На этот раз Хо-Чан легко догадался о причине гнева Великого Хана Бату. Вчерашний бой у стен осажденного Козельска оказался очень трудным, закончился не удачно, хотя, в сущности, не являлся штурмом, а только очередной подготовкой к решительному натиску. Монголы продолжили яростный обстрел городских стен из катапульт и баллист, осажденные забрасывали проломы в стенах связанными бревнами, и главной задачей атакующих было растащить эти завалы и расширить бреши в стенах. Монголы привязывали к огромным пикам с крюками на концах толстые веревки, стреляли ими из баллист в груды бревен и застрявшие там пики тащили запряженные цугом лошади. Но связанные между собой крест на крест бревна плохо подавались, веревки рвались, а лошади скользили копытами по мокрой от дождя земле. Более толстые веревки не годились, потому что утяжеленные заряды просто не долетали до городских стен. Штурм прервал сильный ливень. Воины вязли в грязи, лучники, обслуга баллист и катапульт почти не видели стен города, а поскольку прицел изношенных машин приходилось поправлять после каждого выстрела, они просто перестали стрелять, чтобы не задеть своих.

Ливень ослабел только к семи вечера, и Великий Хан приказал возобновить бой. Сильно похолодало и продрогшие воины нехотя поплелись по своим отрядам. Особенно неохотно шли к стенам Козельска кипчаки-лучники. Их задача состояла в том, чтобы как можно ближе подобравшись к городу, и не давать защитникам заделывать бреши. После дождя в наспех засыпанный ров снова пришла вода, и кипчакам приходилось стоять едва ли не по пояс жидкой грязи. Щиты из толстых досок, предназначенные для защиты от стрел врага, всплывали, ложились на бок, открывая тех, кого они должны были защищать. Возобновленный после дождя бой шел вяло и быстро кончился, когда кипчаки попятились от стен Козельска. Крюки, застрявшие в бревнах, снова рвали мокрые веревки и их концы, как плети, стегали по спинам пятившихся лучников.
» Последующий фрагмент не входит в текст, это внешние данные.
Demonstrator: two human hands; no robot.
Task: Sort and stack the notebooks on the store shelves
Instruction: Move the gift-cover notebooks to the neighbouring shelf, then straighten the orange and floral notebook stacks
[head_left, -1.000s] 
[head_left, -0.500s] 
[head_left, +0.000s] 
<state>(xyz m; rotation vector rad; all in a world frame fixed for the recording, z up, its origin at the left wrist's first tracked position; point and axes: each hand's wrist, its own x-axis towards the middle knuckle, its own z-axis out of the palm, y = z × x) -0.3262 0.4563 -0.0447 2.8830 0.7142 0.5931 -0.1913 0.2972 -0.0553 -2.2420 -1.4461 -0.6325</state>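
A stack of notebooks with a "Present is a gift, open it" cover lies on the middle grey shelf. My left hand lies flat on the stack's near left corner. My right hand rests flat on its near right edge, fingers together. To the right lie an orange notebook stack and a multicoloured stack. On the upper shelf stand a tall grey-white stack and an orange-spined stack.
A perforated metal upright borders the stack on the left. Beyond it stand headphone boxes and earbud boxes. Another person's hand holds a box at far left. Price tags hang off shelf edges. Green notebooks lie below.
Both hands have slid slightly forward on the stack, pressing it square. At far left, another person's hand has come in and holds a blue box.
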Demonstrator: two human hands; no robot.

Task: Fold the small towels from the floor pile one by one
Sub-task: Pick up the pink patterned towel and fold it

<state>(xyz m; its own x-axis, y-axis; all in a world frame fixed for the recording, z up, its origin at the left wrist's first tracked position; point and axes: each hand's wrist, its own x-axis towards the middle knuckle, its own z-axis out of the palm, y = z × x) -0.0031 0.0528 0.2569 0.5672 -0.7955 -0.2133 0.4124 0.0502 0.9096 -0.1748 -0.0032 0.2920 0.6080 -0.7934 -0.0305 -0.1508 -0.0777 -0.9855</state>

«Плохо вчера все кончилось, – подумал Хо-Чан. – Слишком плохо!»

Китаец оставил тяжелую связку сыромятных ремней возле палатки – не самому же ему было тащить их – и, выбрав самую широкую и прямую дорогу, (она проходила рядом и вела в сторону северной части лагеря) двинулся в путь. Китаец шел не спеша, старательно придерживаясь середины пустой дороги. Суета и ужас отшатнулись от него в глубину лагеря, за бесчисленные юрты, палатки и телеги.